• **Exercise aim**: Begin at the top of the records below and return each line exactly through the line with "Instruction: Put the". Skip pictures.

(Dataset records)
========

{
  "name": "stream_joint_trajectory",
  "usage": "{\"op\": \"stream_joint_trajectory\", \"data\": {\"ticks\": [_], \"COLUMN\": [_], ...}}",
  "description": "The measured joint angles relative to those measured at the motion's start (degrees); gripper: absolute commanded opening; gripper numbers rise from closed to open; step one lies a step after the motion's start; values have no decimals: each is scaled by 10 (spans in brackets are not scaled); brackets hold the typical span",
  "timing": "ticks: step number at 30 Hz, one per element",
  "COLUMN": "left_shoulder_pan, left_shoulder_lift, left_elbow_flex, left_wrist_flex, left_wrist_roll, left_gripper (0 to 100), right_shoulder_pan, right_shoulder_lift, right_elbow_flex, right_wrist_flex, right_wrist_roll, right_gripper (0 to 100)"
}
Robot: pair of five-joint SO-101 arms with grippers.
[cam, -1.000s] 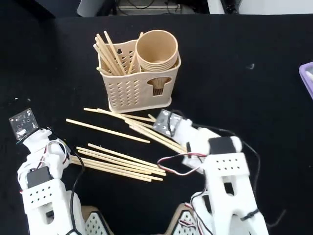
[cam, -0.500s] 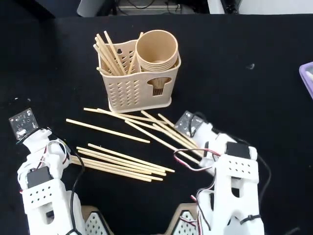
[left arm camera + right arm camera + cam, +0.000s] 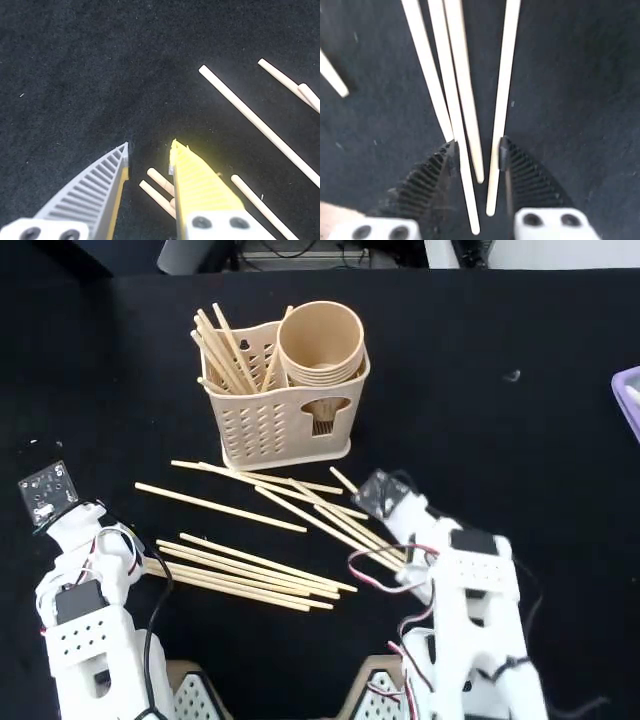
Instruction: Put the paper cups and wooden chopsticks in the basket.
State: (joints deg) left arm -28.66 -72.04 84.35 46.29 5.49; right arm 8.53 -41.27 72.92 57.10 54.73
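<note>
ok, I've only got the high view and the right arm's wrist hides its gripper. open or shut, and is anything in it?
Observer: Open. In the right wrist view the right gripper straddles about three loose chopsticks lying flat, with none clamped.
Operator: And the left one?
Observer: The left gripper is open too. Two chopstick ends lie in the gap between its fingers, ungripped.
</note>
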Motion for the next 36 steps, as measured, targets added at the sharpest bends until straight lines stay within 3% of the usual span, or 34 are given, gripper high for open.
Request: {"op": "stream_joint_trajectory", "data": {"ticks": [7,18,25,33,36], "left_shoulder_pan": [0,0,0,0,0], "left_shoulder_lift": [0,0,0,0,0], "left_elbow_flex": [0,0,0,0,0], "left_wrist_flex": [0,0,0,0,0], "left_wrist_roll": [0,0,0,0,0], "left_gripper": [145,145,145,145,145], "right_shoulder_pan": [-94,-103,-102,-105,-136], "right_shoulder_lift": [142,340,345,186,129], "right_elbow_flex": [-123,-230,-234,-208,-167], "right_wrist_flex": [-18,-40,-44,34,51], "right_wrist_roll": [-82,-89,-89,-89,-89], "right_gripper": [159,160,159,159,158]}}
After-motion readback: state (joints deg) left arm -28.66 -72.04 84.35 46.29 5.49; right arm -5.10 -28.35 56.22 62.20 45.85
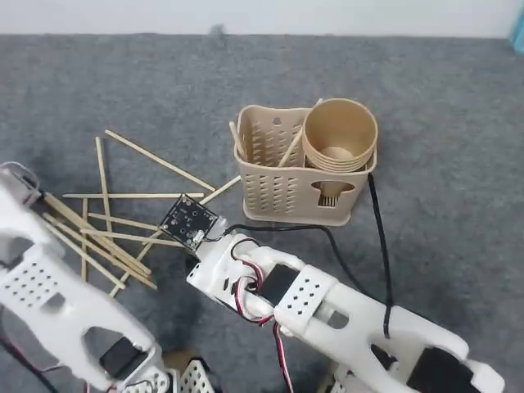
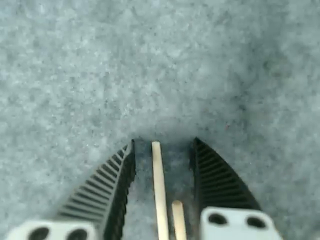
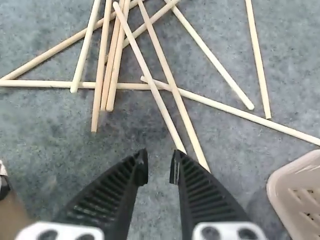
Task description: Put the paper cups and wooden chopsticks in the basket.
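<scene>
A beige basket (image 1: 274, 184) stands on the grey carpet and holds stacked paper cups (image 1: 340, 135) and two wooden chopsticks (image 1: 291, 147). Several more chopsticks (image 1: 106, 229) lie scattered to its left. My right gripper (image 3: 158, 159) hovers low at the near edge of that pile (image 3: 150, 90). It is open by a narrow gap with nothing in it, and two stick ends lie just off one fingertip. My left gripper (image 2: 162, 144) is open at the pile's far left, with two chopstick ends (image 2: 158, 190) lying between its fingers.
A black cable (image 1: 378, 237) runs from the basket's right side back along the right arm (image 1: 327, 303). The left arm (image 1: 41, 286) fills the lower left corner. A corner of the basket (image 3: 300, 195) shows in the right wrist view. Bare carpet lies beyond and to the right of the basket.
</scene>
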Motion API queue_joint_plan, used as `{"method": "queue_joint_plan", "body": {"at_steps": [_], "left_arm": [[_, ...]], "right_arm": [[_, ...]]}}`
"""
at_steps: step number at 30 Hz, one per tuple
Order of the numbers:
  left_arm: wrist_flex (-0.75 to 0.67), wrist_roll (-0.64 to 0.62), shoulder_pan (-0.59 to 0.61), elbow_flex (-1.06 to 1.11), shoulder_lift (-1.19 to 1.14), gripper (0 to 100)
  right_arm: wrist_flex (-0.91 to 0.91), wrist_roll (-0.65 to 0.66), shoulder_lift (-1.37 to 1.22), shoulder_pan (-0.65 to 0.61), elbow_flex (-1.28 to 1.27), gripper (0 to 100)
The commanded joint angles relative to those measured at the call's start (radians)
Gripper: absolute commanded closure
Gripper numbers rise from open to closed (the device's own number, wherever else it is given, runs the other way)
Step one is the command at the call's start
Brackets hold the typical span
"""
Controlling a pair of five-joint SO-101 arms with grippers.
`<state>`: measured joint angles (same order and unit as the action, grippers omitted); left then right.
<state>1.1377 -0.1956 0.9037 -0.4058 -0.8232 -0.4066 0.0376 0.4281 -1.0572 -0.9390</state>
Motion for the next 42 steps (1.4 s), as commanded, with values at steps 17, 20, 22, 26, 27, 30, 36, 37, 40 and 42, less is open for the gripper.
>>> {"method": "queue_joint_plan", "body": {"at_steps": [17, 20, 22, 26, 27, 30, 36, 37, 40, 42], "left_arm": [[0.598, -0.014, 0.008, -0.549, -0.098, 99], [0.62, -0.018, 0.014, -0.645, -0.097, 99], [0.62, -0.018, 0.015, -0.687, -0.097, 99], [0.62, -0.015, 0.017, -0.677, -0.035, 99], [0.62, -0.014, 0.017, -0.664, -0.006, 99], [0.62, 0.029, 0.018, -0.602, 0.106, 99], [0.609, 0.058, 0.031, -0.389, 0.417, 99], [0.597, 0.074, 0.028, -0.349, 0.468, 99], [0.539, 0.083, 0.026, -0.223, 0.611, 99], [0.491, 0.083, 0.026, -0.134, 0.707, 99]], "right_arm": [[0.019, 0.014, 0.007, 0.025, 0.066, 90.2], [0.019, 0.014, 0.007, 0.025, 0.066, 90.2], [0.019, 0.014, 0.008, 0.025, 0.066, 90.2], [0.019, 0.014, 0.008, 0.025, 0.066, 90.2], [0.019, 0.014, 0.008, 0.027, 0.066, 90.2], [0.019, 0.014, 0.007, 0.027, 0.066, 90.2], [0.019, 0.014, 0.005, 0.027, 0.066, 90.2], [0.019, 0.014, 0.004, 0.027, 0.066, 90.2], [0.019, 0.014, 0.004, 0.027, 0.066, 90.2], [0.019, 0.014, 0.004, 0.027, 0.066, 90.2]]}}
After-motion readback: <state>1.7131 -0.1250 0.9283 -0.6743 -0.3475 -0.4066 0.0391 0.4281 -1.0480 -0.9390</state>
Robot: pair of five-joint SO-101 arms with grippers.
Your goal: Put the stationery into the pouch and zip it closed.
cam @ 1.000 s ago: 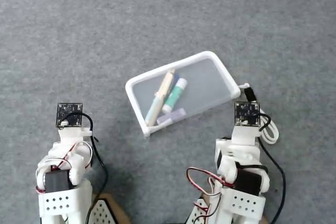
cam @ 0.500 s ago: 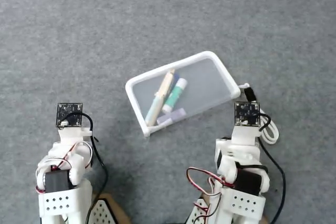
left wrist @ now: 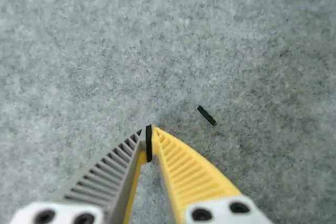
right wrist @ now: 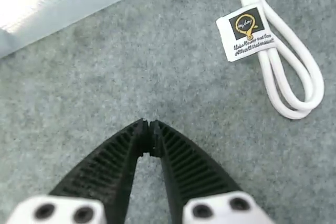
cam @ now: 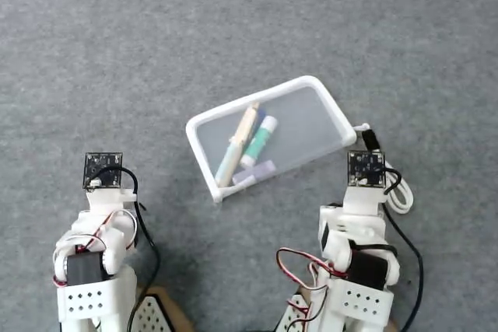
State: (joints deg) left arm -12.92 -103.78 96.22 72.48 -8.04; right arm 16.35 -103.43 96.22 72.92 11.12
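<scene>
- Stillness was all there was to report: over the last second the pouch (cam: pixel 303 126), its contents and both arms sat exactly where they had been, with nothing shifted between the earlier high views and this one.
- The pouch lay tilted on the grey desk (cam: pixel 156 52), ahead of the arms and between them, nearer the right arm (cam: pixel 359 231) than the left arm (cam: pixel 97 231).
- Through its clear wall I could see a pen (cam: pixel 240 145), a green-and-white stick (cam: pixel 259 141) just beside it, and a small lilac block (cam: pixel 255 173) by their near ends, all inside the white rim.
- The slider (cam: pixel 372 140) sat at the pouch's corner on the right arm's side, and its white strap (right wrist: pixel 286 72) with a tag (right wrist: pixel 249 32) trailed loose on the desk next to that arm.
- The right jaws hung low over bare desk with their tips pressed together on nothing, near the pouch's edge (right wrist: pixel 63 3) and the strap but touching neither.
- The left jaws were likewise closed tip to tip and empty, well away from the pouch, with a small black scrap (left wrist: pixel 206 115) lying on the desk near their tips.
- My reading: with the stationery inside, the slider run to a corner and both arms drawn back and idle, the job looked finished or nearly so, though I could not see the zip teeth well enough to swear they met along the whole rim.
</scene>
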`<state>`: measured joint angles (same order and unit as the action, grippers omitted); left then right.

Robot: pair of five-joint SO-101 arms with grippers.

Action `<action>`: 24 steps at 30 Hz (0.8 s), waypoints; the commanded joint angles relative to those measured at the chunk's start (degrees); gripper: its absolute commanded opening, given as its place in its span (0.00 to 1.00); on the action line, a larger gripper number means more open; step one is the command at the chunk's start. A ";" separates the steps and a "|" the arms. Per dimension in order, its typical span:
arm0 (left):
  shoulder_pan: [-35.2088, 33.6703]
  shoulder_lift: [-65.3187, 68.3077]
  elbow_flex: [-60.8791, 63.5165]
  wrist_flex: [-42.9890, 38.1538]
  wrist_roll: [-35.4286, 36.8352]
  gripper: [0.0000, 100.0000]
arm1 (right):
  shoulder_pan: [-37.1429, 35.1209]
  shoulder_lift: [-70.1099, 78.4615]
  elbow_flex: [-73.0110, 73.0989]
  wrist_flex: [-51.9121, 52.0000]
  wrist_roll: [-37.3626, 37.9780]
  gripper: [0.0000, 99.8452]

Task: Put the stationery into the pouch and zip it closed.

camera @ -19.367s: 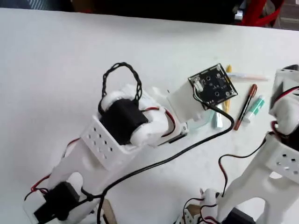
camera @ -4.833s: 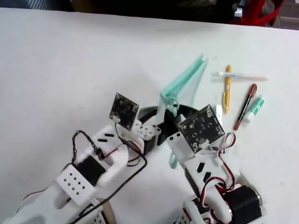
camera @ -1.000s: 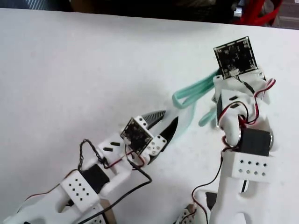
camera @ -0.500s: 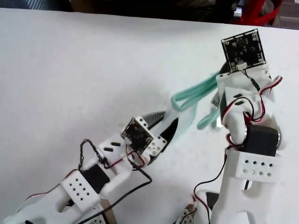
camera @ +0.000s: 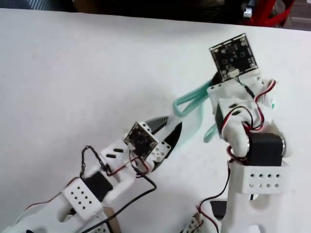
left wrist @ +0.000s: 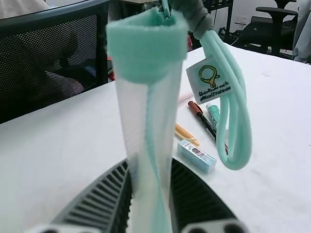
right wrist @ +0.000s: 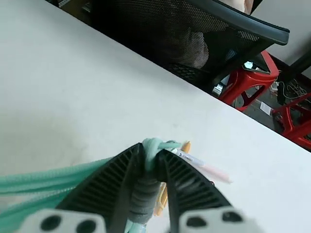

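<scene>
A clear pouch (camera: 195, 115) with mint-green edging hangs stretched between the two arms above the white table. My left gripper (camera: 170, 128) is shut on its lower end, and in the left wrist view the pouch (left wrist: 146, 121) stands up between the dark fingers (left wrist: 192, 189). My right gripper (right wrist: 149, 151) is shut on the pouch's green zip end, where the cord loop (camera: 188, 99) hangs. On the table behind lie a brown pen (left wrist: 206, 124), a yellow pen (left wrist: 186, 134), a small eraser box (left wrist: 196, 154) and a white-pink pen (right wrist: 206, 167).
A black mesh chair (right wrist: 194, 39) and a red stool (right wrist: 252, 73) stand beyond the table's far edge. The right arm's body (camera: 255, 160) rises over the table's right side. Open white tabletop (camera: 73, 63) stretches to the left.
The right arm has shifted left while holding the pouch's end, pulling the cord loop with it. The left arm has kept its grip and barely moved.
</scene>
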<state>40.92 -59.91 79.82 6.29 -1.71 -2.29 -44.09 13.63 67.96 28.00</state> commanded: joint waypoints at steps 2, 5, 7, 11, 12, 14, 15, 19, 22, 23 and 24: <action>-0.31 0.57 0.53 1.67 -0.53 0.02 | -3.82 -4.26 -2.02 1.45 -2.20 0.02; -0.31 0.57 0.53 1.67 -0.53 0.02 | -5.05 -6.29 -1.93 1.45 -2.90 0.02; -0.31 0.57 0.53 1.67 -0.53 0.02 | -5.49 -6.64 -1.85 1.71 -2.90 0.02; -0.31 0.57 0.53 1.67 -0.53 0.03 | -4.97 -6.64 -1.76 2.24 -2.73 0.02; -0.31 0.57 0.53 1.67 -0.53 0.03 | -4.88 -6.55 -1.67 2.33 -2.64 0.02; -0.31 0.57 0.44 1.67 -0.09 0.04 | -4.88 -6.55 -1.67 2.59 -2.55 0.02; -0.31 0.48 0.35 1.67 0.00 0.06 | -4.88 -6.55 -1.58 2.59 -2.55 0.02; -0.66 -4.79 0.35 5.63 6.15 0.14 | -4.79 -6.64 -0.70 2.68 -2.73 0.02; -1.36 -12.62 -1.49 12.40 8.18 0.14 | -4.88 -6.64 0.53 2.68 -2.90 0.02; -1.36 -15.34 -1.49 13.80 8.18 0.14 | -4.88 -6.73 0.88 2.68 -2.90 0.02; -1.10 -17.63 -1.32 14.51 8.18 0.14 | -4.88 -6.99 1.05 2.68 -2.90 0.02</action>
<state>39.78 -70.81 80.26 17.71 5.05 -7.21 -49.80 14.77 70.42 25.54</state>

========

• **Result below**:
{
  "name": "stream_joint_trajectory",
  "usage": "{\"op\": \"stream_joint_trajectory\", \"data\": {\"ticks\": [_], \"COLUMN\": [_], ...}}",
  "description": "The measured joint angles relative to those measured at the motion's start (degrees); gripper: absolute commanded opening; gripper numbers rise from closed to open; step one lies a step after the motion's start; values have no decimals: each is scaled by 10 (spans in brackets are not scaled); brackets hold the typical span",
  "timing": "ticks: step number at 30 Hz, one per element",
  "COLUMN": "left_shoulder_pan, left_shoulder_lift, left_elbow_flex, left_wrist_flex, left_wrist_roll, left_gripper (0 to 100), right_shoulder_pan, right_shoulder_lift, right_elbow_flex, right_wrist_flex, right_wrist_roll, right_gripper (0 to 100)"
}
Robot: pair of five-joint SO-101 arms with grippers.
[cam, -1.000s] 
[cam, -0.500s] 
[left arm camera + right arm camera + cam, +0.000s] 
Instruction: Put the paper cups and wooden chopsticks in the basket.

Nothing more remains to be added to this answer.